# Tipplers vs High Flyers



## Ananth_Tvli

What are the differences between Tipplers and High Flyers?

There are a few threads in this forum and in other forums and websites but each one of them seem to have a different ending. Some of them conclude that they are both one and the same - different terms but same breed. Nothing is conclusive. I've been interacting and debating this with few fanciers (some of them are members of this forum) but now I am so confused that I thought it would be best to start the debate all over again with wider participation. 

Request the members to post your views and lets try to have a firm outcome this time.


----------



## LUCKYT

Tipplers Fly high, but the best competitive Strains MUST stay in sight, meaning the come lower every so often.LONG Flying Times is the desired trait.
There are many types of high Flyers.
They are Bred to go WAY up!
At one Time i had a Flock of what I call the Old style Budapest High Flyers .
They looked like the current type but would go WAY up!
You needed Binoculars to see them sometimes.
There are so many Breeds using that term you just have to do reseach on each one.


----------



## Ananth_Tvli

From what LUCKYT has pointed out :-

Tipplers - fly long durations and be in sight 
(how did this breed associate with the term 'Tipple', which literally means 'To drink (intoxicating liquor), especially repeatedly, and in small quantities'. Can it be equated like this??
To drink intoxicating liquor - to leave us intoxicated by watching them fly 
especially repeatedly - fly long durations 
and in small quantities - fly at low heights so that they are in sight )

High Flyers - fly high up (and out of sight,need binoculars to spot them)
Easier to associate their characteristic and the name of the breed but no mention of flying duration by LUCKYT.


----------



## LUCKYT

????????????????????????????????????????????????????????????


----------



## LUCKYT

The "Tippler" comes from the fact that they were developed from the same Stock as Rollers, and they would partial Roll... I.E. "Tipple" at least until it was Bred out of them. (Do an on Line search)


----------



## Ananth_Tvli

Thats very sensible. May be as time went by the lost the characteristic of 'tippling' or 'rolling' and developed on endurance. 

Wikipedia says or thinks that Tipplers are results of cross-breeding homers with cumulets, in England. Now 'Cumulets' is a new term but believed to have the ability to roll and which was lost in course of time. Pure or original Tipplers must then have the homing instinct even if not to that extent of pure homers, at least a good part of it.


----------



## Ranu Krishna

*high fliers vs tiplers*

till now I thought that tippler and high flier are same but here so many persons are there like me ..they may have had crossed breed of these. so they will fly how to identify these two..


----------



## aussie highflyer

I have had both Tipplers and Highflyers. Yes both will fly for long periods but Tipplers fly for up to 20 hours. This is the world record! (This is only possible in those countries, mostly northern hemisphere countries, where during the summer the nights are very short and the days long. 
Tipplers have smaller bodies and heads and you can clearly see they came from tumblers. Small body and heads.
They can fly high but usually not as high as the high flyers. They stay as a kit better than highflyers too.

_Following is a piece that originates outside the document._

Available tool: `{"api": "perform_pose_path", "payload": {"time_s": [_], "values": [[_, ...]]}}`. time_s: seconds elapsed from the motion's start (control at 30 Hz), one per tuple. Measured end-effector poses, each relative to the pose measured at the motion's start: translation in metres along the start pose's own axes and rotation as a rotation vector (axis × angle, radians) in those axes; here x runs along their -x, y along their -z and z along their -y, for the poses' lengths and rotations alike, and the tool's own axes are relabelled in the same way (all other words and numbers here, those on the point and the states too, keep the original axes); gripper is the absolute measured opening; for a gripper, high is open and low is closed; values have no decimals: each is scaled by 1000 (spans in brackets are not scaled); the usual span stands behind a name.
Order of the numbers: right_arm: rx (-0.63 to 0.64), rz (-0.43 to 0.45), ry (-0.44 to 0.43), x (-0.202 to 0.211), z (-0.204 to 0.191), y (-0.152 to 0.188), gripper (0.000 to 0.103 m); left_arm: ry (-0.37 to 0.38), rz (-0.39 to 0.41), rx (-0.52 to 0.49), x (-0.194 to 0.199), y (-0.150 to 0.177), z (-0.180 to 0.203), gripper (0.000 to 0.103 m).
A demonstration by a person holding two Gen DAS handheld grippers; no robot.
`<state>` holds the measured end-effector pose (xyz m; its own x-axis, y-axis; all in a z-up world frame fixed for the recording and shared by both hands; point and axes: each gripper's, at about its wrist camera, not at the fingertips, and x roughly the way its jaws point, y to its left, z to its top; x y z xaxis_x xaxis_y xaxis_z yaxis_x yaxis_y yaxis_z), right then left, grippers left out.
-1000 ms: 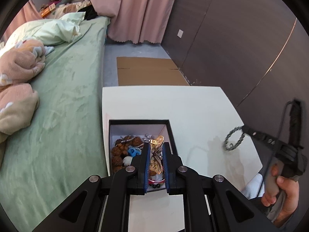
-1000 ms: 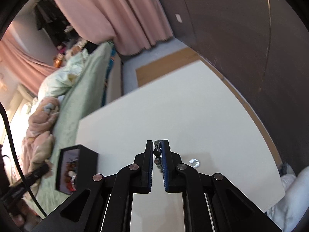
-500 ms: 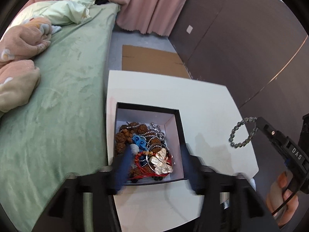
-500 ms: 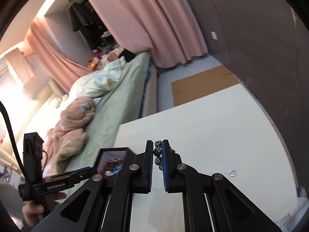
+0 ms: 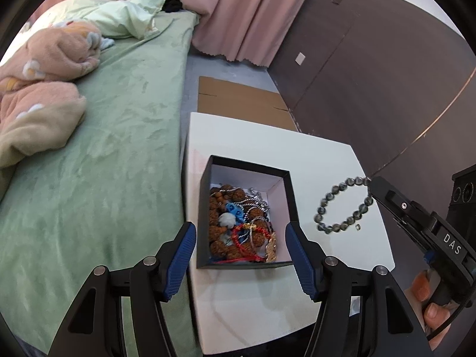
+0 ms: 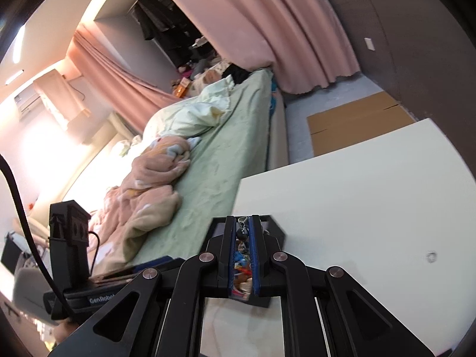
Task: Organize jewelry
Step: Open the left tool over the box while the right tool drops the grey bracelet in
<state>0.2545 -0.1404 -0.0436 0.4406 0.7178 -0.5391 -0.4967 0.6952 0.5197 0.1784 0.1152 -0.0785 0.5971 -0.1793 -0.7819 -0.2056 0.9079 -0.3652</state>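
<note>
The left tongs [image 5: 241, 255] are nearest the lens in the left wrist view, their blue-padded fingers spread wide with nothing between them, straddling the near corners of the black box [image 5: 205, 208] from above. The box sits at the bed-side edge of the white counter [image 5: 321, 160], open-topped, with matte black walls and a pale lining. Inside lies a tangle: knobbly brown seed beads, a red cord, a flat gold charm, a blue piece and fine silver chain.

The coming move turns on the bracelet [image 5: 342, 205]. The right tongs [image 5: 369, 183] hold it, pressed together on one bead, so the loop of round, dark grey-green glossy beads hangs freely below and to the box side of the tips. It dangles just beside the box's right wall, over bare counter, not yet above the opening. The box therefore lies left of the bracelet in this view, and the right hand is the nearer one for the drop. The loop's long axis runs roughly parallel to the box's right wall. In the right wrist view the same pinch shows as a single dark bead between the narrow blue pads [image 6: 254, 253], with the box's colours visible through the slot beyond.

A tiny pale item [image 5: 358, 226], possibly a ring, lies on the counter just beside the hanging loop; it is too small to be sure.

Beyond the counter are flat cardboard [image 5: 238, 98] on the floor, a green bed [image 5: 119, 119] with a plush pink blanket [image 5: 38, 83], and pink curtains [image 5: 247, 15].
</note>
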Motion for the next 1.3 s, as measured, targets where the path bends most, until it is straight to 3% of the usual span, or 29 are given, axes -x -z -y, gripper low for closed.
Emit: {"api": "perform_pose_path", "payload": {"time_s": [0.3, 0.4, 0.47, 0.5, 0.53, 0.87, 1.2, 1.27, 1.3], "values": [[-40, -24, -57, -28, -9, 3, 10, -4, 3, 69, 9, 10, -19, 64], [-63, -73, -78, -46, -11, 3, 12, -4, 8, 87, 9, 11, -22, 64], [-86, -109, -65, -57, -7, 4, 30, -4, 7, 92, 8, 10, -21, 64], [-93, -115, -56, -59, -6, 5, 44, -6, 7, 93, 9, 10, -21, 64], [-98, -111, -37, -60, -5, 6, 47, -8, 8, 92, 9, 11, -20, 64], [-84, -108, 0, -36, 0, 10, 48, 2, -5, 68, -2, 10, -6, 64], [-106, -80, 85, 2, 36, 0, 48, 22, 0, 32, -7, 9, 19, 64], [-111, -81, 106, 7, 45, -1, 51, 26, 4, 27, -8, 8, 23, 64], [-113, -84, 115, 9, 48, -1, 57, 26, 7, 25, -8, 8, 25, 64]]}}
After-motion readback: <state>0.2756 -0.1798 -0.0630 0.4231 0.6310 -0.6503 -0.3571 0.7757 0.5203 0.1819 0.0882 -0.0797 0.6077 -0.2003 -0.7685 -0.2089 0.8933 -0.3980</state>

Highflyers are usually much bigger birds - they have long wings and tails, which fan out when landing. The long wings and tail enable to hover and when coming down to land, just float down and land gently - (unlike Dewlaps!). Highflyers can go out of sight and can be up there for well over an hour.


----------



## Jass SamOplay

People use words Tippler,Tiplets and Highflyers interchangebly for pigeons which fly high. But they are different sub-breeds.

A layman wouldn't differentiate and call them the same but a fancier knows the differences.
Only ENGLISH TIPPLERS deserve to be called tipplers in true sense cuz tippler is a highflying pigeon who flies high and has limited homing ability too. Tippler is an edurance bird and can fly for 15-22 hours in the skies. It can come back home from 80-100 kms. Tipplers fly both high and low in the skies. They would come down then go high up again. Pure tipplers come mostly in blue bar,blue grizzle,chequer and same sort of shades.
Tiplet is a word which is used for highflyers/tipplers in NewYork city locally.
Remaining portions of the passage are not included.